同組織の創立メンバーには、Microsoft、IBM、HP、Cisco、CAなどのITベンダー、AT&T、BTなどの通信事業者に加え、ユーザー企業としてDeutsche Bank、Commonwealth Bankが名を連ねている。また、IT管理の標準化を推進する「Distributed Management Task Force(DMTF)」、ITILの普及活動を行う「IT Service Management Forum(itSMF)」という2つの業界団体とも協調して活動を行っていくとしている。
「ECBCが取り組む重要な課題の1つが、ベンダー・ロックインに対する企業の懸念を解消することだ」と語るのは、BTの主席研究員、ゲイリー・ブルース(Gary Bruce)氏である。ECBCでは、仮想化技術、管理/コントロール技術など、クラウド・コンピューティングの各レイヤーにおけるソリューションの標準化を推進することになっている。「これにより、クラウド・ベンダー間でのプロジェクト移行も容易になる」(ブルース氏)。

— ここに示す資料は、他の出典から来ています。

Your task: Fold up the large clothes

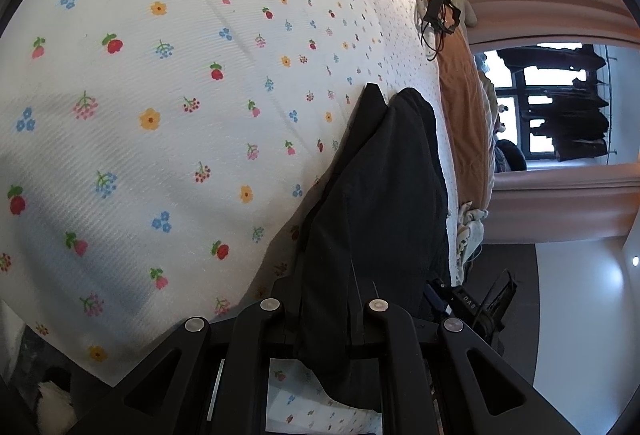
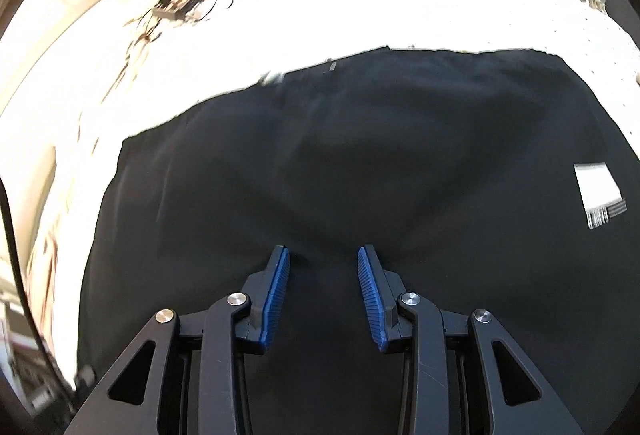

また、クラウドのセキュリティや信頼性も、企業の懸念する事柄の1つだ。
「(セキュリティ、信頼性確保のための)十分な技術的対策、あるいは教育が必要とされているのかもしれない」とブルース氏は述べる。ECBCでは、この問題についての調査を行い、最良の解決策を探っていく計画だ。
さらにECBCは、クラウドのパフォーマンスや遅延の問題にも取り組むとしている。
TM Forumでは12月16日にWebカンファレンスを開催する予定であり、そこでECBCに関する詳細が発表される予定だ。